I alson wonder about 2, the stored uris here need to be fully addressable in terms of the cr,
so it needs to contain the nodeAggregate and ContentRepositoryId. How else would you cross link to a node in another cr?

The idea was to keep support for: node://<node-id> to resolve nodes of the current CR and add support for node://<cr-id>/<node-id> or node://<node-id>@<cr-id> for cross CR links, but the ConvertUris implementation does not yet support this (see #4441)

@kitsunet
Copy link
Member

kitsunet commented Nov 12, 2023

This suggests to me the NodeAddress should be a more internal thing that is localised to hand addresses around within a defined content repository. for any more "public" use it seems important to know the content repository as well?

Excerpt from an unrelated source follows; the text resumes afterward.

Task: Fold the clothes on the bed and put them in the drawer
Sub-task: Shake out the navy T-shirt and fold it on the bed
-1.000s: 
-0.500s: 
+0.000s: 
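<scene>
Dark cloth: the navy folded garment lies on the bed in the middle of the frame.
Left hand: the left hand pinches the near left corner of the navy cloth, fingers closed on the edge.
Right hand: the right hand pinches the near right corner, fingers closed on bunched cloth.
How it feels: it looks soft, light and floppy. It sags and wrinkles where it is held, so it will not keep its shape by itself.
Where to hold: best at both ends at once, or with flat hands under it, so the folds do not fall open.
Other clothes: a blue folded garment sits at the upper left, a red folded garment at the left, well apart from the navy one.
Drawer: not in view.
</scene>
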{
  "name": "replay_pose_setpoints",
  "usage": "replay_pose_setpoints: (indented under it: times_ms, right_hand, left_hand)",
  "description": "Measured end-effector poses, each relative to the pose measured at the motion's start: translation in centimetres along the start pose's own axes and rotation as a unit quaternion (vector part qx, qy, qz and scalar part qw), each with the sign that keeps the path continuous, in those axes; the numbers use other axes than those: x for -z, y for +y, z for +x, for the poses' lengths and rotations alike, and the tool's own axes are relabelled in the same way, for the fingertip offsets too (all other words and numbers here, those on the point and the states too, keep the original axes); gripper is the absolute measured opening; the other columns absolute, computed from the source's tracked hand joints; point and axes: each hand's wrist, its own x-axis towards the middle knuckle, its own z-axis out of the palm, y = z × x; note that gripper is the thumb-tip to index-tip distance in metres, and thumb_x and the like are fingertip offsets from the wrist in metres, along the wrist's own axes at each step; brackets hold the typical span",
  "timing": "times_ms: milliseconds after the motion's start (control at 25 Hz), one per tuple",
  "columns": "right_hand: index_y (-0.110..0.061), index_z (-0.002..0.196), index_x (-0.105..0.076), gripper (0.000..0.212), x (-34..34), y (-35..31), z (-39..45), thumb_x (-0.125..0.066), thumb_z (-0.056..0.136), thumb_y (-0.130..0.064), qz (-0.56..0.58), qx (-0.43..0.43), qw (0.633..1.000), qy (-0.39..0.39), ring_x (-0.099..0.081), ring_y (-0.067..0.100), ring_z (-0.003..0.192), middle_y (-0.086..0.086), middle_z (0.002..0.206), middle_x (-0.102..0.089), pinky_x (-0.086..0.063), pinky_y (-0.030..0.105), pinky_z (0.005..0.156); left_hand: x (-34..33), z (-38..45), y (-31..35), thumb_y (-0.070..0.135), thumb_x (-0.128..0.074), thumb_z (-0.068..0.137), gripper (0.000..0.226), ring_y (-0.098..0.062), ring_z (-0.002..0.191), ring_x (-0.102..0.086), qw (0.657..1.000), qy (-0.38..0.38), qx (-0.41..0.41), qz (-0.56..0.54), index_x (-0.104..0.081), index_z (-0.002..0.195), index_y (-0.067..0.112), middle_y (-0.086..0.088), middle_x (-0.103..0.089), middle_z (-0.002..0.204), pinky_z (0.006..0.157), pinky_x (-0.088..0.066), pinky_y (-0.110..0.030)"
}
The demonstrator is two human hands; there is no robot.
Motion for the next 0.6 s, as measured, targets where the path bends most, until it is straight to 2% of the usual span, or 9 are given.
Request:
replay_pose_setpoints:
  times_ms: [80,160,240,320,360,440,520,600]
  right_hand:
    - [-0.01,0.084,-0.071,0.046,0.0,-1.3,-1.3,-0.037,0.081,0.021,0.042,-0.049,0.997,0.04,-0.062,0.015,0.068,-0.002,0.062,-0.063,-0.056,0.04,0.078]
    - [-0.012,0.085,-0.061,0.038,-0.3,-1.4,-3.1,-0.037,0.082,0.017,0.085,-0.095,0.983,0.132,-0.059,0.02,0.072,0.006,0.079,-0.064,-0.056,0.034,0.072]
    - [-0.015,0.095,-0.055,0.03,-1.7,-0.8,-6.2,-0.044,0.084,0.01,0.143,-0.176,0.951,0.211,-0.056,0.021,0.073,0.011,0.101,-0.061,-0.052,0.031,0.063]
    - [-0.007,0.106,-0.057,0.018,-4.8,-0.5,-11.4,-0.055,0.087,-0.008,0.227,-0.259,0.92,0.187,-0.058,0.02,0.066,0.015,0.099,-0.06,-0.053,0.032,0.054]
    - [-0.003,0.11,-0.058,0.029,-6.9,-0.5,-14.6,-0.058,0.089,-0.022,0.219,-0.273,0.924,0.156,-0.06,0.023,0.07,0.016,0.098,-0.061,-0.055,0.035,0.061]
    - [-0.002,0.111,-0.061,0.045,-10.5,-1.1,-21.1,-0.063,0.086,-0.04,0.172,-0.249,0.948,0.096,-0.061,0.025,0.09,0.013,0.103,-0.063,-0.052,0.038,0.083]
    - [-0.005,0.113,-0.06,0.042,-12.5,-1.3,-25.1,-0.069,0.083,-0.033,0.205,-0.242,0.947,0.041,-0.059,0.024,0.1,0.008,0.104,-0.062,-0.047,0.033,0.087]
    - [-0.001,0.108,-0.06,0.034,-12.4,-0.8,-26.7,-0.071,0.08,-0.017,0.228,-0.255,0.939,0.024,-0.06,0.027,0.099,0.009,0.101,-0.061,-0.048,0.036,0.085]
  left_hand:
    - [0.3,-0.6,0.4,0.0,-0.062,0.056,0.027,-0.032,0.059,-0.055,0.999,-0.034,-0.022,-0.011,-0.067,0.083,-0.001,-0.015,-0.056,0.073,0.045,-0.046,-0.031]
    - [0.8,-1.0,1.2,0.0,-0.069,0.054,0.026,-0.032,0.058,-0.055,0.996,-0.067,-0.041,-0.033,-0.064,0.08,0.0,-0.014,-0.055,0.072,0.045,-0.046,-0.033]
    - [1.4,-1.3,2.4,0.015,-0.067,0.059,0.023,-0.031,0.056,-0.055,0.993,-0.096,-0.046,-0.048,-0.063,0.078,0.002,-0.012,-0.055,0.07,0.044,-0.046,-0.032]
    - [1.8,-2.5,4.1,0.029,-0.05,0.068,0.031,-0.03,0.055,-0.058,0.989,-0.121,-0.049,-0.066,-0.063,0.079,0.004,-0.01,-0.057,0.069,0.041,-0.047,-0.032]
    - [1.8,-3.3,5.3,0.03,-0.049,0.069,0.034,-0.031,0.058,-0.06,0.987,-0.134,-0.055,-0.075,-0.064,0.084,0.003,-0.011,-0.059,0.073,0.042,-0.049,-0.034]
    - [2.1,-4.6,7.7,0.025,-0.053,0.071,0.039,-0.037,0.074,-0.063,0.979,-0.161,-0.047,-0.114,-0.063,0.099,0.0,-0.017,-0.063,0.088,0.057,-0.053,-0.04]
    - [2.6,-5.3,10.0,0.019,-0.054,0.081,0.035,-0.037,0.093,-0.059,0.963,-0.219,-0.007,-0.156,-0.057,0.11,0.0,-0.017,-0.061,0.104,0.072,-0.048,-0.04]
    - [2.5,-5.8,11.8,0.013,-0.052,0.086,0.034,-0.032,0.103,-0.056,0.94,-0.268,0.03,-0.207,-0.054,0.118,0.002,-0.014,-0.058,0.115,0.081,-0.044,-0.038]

As in it should never be serializable because it is incomplete and would always need further context to work?

@kitsunet
Copy link
Member

To make a further point, we already have an absolute serialisation format that is highly specialised, the live URI. This can include the CR hidden in the domain, the dimensions, the nodeAggregate and by virtue of being specialised the workspace. So it's a fine serialization format as it includes all necessary information to deserialize into a specific node.

@bwaidelich
Copy link
Member Author

bwaidelich commented Feb 9, 2024

After our discussion today, I would suggest to replace the contentStreamId from the DTO and refer to the workspaceName instead:

namespace Neos\ContentRepository\Core\SharedModel\Node;

final readonly class NodeIdentity {
    public function __construct(
        public ContentRepositoryId $contentRepositoryId,
        public WorkspaceName $workspaceName,
        public DimensionSpacePoint $dimensionSpacePoint,
        public NodeAggregateId $nodeAggregateId,
    ) {}
}

because we probably don't want to expose the contentStreamId most of the cases (we'll probably still need a separate DTO for this for internal node addressing)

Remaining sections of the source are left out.